Maintain a Healthy Metabolism to Prevent Cancer

By Dr. Ron Hunninghake, MD, CMO

When it comes to cancer prevention, improved awareness of the risk factors that promote metabolic dysfunction may help alert you to take decisive action to ward off the disease before it has a chance to start. The first step is to learn how often unnoticed changes to your metabolism set the stage for the emergence of cancer cells.

Metabolism is your body’s ability to generate cellular energy; virtually everything your body does requires energy. In the early 20th century, researcher Otto Warburg discovered that if healthy cells don’t get enough oxygen, they shift into a more primitive, “backup” metabolism called glycolysis. In this state, injured cells start to burn glucose without oxygen. [1]

Understanding Cellular Energy

Glycolysis is an inefficient metabolic pathway that rapidly and recklessly burns calories to generate large amounts of ATP, which is the energy currency of our cells. This sinister process is known as the Warburg Effect, which characterizes how cancer cells derive their huge energy requirements to support their rapid and destructive growth. [1]

Cancer’s disruption of the cells’ energy production process is also known as fermentation, which creates tremendous acidity in the body resulting in cachexia. Cachexia is responsible for severe weight loss and debilitating fatigue in cancer patients. [2] Over time, cancer patients are subject to mood disorders, depression, and chronic inflammation. Results can also include a reduction or imbalance of hormones and a negative impact on detoxification pathways. In general, the metabolic “terrain” of the body becomes seriously disrupted and dysfunctional.
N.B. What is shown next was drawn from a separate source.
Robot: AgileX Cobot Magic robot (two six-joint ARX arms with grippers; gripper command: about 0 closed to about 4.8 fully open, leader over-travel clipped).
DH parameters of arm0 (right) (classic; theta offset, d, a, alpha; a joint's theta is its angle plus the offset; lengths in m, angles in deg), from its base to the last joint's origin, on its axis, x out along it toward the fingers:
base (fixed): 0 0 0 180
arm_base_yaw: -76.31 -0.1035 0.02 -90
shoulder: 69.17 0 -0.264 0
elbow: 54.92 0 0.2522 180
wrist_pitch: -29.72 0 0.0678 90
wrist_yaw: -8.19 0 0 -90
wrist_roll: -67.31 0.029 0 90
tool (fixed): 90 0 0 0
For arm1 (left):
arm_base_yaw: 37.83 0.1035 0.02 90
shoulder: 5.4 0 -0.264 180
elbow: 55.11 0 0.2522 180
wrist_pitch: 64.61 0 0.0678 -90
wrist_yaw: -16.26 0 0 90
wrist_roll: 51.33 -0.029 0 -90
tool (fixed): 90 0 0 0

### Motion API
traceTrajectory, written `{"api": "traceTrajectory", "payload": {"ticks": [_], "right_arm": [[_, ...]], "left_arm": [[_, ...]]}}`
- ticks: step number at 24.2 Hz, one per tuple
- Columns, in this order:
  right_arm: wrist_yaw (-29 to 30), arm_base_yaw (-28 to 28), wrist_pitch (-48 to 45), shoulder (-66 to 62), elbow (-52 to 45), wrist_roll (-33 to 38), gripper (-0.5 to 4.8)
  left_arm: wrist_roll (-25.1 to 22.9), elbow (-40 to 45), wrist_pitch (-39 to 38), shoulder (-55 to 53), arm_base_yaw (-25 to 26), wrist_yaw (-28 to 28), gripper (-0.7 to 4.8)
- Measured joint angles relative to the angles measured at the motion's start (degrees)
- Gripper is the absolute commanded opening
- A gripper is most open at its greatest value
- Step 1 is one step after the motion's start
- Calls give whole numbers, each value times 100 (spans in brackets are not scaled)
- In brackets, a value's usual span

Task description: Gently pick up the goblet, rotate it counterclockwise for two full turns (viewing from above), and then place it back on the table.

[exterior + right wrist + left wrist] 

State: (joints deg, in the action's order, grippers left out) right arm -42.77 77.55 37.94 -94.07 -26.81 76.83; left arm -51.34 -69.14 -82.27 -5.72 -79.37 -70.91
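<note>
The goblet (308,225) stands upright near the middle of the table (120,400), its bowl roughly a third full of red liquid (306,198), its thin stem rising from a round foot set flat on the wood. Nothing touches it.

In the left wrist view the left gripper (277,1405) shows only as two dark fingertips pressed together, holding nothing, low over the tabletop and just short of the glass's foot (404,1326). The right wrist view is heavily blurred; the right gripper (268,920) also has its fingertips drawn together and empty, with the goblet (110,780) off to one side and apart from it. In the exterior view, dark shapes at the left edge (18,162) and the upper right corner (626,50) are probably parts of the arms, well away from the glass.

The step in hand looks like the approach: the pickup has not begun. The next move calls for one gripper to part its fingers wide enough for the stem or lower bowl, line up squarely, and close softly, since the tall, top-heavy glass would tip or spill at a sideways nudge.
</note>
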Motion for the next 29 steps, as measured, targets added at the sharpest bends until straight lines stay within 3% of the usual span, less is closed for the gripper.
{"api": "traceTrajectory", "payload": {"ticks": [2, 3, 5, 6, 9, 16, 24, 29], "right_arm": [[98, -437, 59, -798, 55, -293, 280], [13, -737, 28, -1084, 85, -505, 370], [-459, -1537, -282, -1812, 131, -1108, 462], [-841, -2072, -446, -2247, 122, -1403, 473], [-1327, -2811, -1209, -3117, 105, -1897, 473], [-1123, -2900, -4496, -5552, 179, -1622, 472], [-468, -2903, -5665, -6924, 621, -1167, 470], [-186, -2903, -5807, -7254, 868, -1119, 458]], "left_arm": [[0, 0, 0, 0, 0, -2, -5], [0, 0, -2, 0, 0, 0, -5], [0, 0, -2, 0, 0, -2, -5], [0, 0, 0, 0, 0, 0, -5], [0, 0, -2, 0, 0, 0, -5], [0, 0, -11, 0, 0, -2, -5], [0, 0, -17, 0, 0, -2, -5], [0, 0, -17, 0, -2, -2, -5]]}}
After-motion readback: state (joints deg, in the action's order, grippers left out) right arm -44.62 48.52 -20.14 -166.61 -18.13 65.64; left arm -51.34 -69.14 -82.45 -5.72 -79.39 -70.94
I compare it to a car engine going seriously out of tune. The tailpipe exhaust is black and foreboding. The car’s performance deteriorates, barely able to clunk along. This metabolic dysfunctional state creates a favorable environment for cancer cells to grow. And like the out-of-tune car, the emerging cancer patient’s energy and zest for life severely lags!

A cancer cell is really a wounded cell. Or, more precisely, the environment of the cancer has been significantly damaged or “wounded.” In the book The Metabolic Approach to Cancer, authors Dr. Nasha Winter, ND, LAc, FABNO, and Jess Higgins Kelley, MNT, ONC, outline 10 metabolic categories they call terrains. This approach to cancer identifies more than 100 mini-wounds, approximately 10 in each category, that over time create a big enough impact on whatever organ is the weak link. [3]

While it is true that some individuals may have a genetic predisposition to cancer, The Metabolic Approach to Cancer explains that cancer is the outcome of sick terrains in the body. The result is that our organ systems begin to break down metabolically. In an effort to survive and heal, paradoxically, the injured cell becomes cancerous.

Cancer isn’t necessarily a built-in genetic time bomb that we inherit from our parents. More often, there is a predisposition to the disease due to environmental risk factors in our upbringing. In other words, the lifestyle behaviors and environmental preferences we learned from our parents impact our genetic expression more than the genes themselves. Cancer is metabolically epigenetic, much more than it is genetic.

For example, if a woman carries the BRCA gene and she makes wise lifestyle choices, she may never “express” the BRCA gene and never develop breast cancer. However, significant metabolic dysfunction resulting from poor environmental factors, lousy food choices, high glucose levels, extreme stressors, lack of human support, and a host of other life circumstances … well, all of these together could “wake up” this gene, setting the stage for cancer.

Pay Attention to Metabolic Factors

When it comes to using a metabolic approach to preventing cancer, awareness is key. If you aren’t aware of your metabolic issues and the metabolic factors that contribute to cancer, you are already at risk.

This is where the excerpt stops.